Hmm I added the following:

import django
from django.conf import settings
from dashboard import dashboard_defaults
settings.configure(default_settings=dashboard_defaults, DEBUG=True)
django.setup()

and I get:

ModuleNotFoundError: No module named 'dashboard'

[edited by admin: formatting]

I don't think that this is what you want. Instead you may want to do something like this:

# assuming your Django settings file is at '/home/myusername/mysite/mysite/settings.py'
path = '/home/myusername/mysite'
if path not in sys.path:
    sys.path.append(path)
os.environ['DJANGO_SETTINGS_MODULE'] = 'mysite.settings'   
import django
django.setup()

But either way the key is adding the correct directory to sys.path

Ok, I feel like we're close ;). After importing os and sys and running the file in the environment I get the following when importing from models:

...
from .models import s9wallet, Riglet
ModuleNotFoundError: No module named '__main__.models'; '__main__' is not a package

Hmm, I think Conrad might have sent you down a blind alley with this!

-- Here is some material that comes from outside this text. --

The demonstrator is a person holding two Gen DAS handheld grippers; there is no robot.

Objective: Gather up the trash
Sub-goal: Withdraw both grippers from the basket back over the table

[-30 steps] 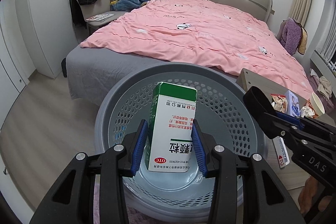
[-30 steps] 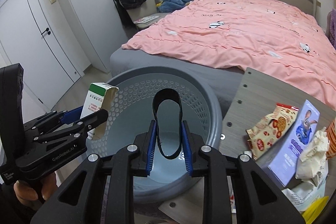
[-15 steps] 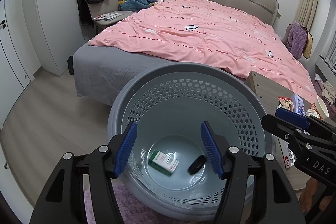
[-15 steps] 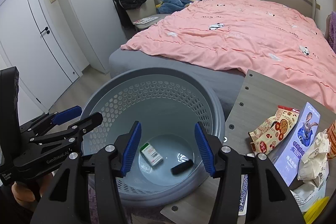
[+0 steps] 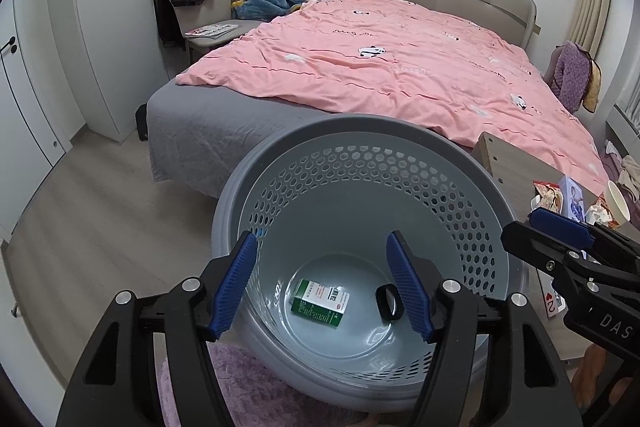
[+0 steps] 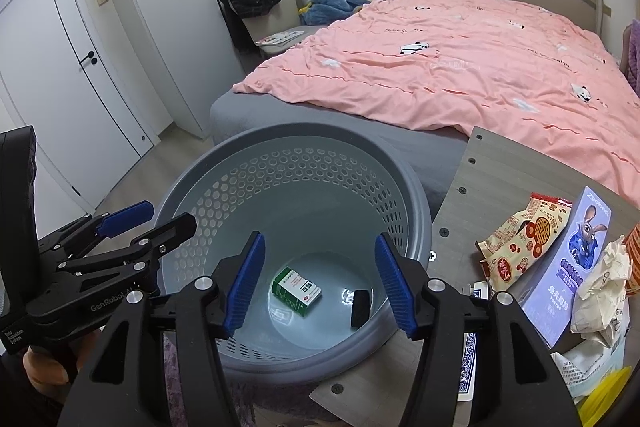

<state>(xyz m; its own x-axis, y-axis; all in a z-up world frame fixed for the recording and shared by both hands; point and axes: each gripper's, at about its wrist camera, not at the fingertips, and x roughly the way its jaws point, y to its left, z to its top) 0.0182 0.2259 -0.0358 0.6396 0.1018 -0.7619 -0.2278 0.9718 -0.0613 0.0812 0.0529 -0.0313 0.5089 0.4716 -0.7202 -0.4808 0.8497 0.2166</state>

Instead of trying to set up the Django settings in your script, it's best to write a Django management command. That will do all of the setup for you and means that you don't need to do any special configuration; you can just put code into it that would work in manage.py shell.

As an aside: manage.py shell is a general Django thing, not PyCharm-specific -- if you've installed your Django app into /home/josh87/mydjangosite then running /home/josh87/mydjangosite/manage.py shell will give you a shell where you can do stuff just like you can locally -- of course, that's useful interactively, but we're talking about scheduling things here, so it's not what we need.

Anyway, to write a management command, you need to create a file inside your Django project. Let's say you have an app inside your mydjangosite project called myapp, so it's stored in the directory /home/josh87/mydjangosite/myapp/. Inside that directory, you create a directory called management, and inside there you create one called commands. Finally, in there, you create a Python file called, say, mycommand.py. In that file, you can put code like this:

from datetime import datetime
import sys

from django.core.management.base import BaseCommand
# Import your Django models here

class Command(BaseCommand):
    help = 'Runs my special command'

    def add_arguments(self, parser):
        pass

    def handle(self, *args, **options):
        if datetime.today().day != 15:
            sys.exit()
         # Your Django code goes here

Once you've done that, you'll have a new thing you can run using manage.py -- if you schedule the script

/home/josh87/mydjangosite/manage.py mycommand

...then it will run the Django code in the handle function.

The full documentation for Django management commands is here.

Hi there, worked like a charm, I just had to run the task in the environment. Thank you!

Excellent! Glad we could help.

Hello PythonAnywhere,

I would like to know that if I am on the free tier and running the script using the Django management commands explained by Giles and using Python time module sleep method for 7days, so that script run every 7 days, then will it run continuously or it will crash while running.

Thanks for the great service

It will be stopped. Use a daily task and have a check at the start f the script to see whether it's a day it should run on.

So like if I will do

sys.exit()

then I don't have to start the script again by myself?

That's correct. It will be run again at its next scheduled time.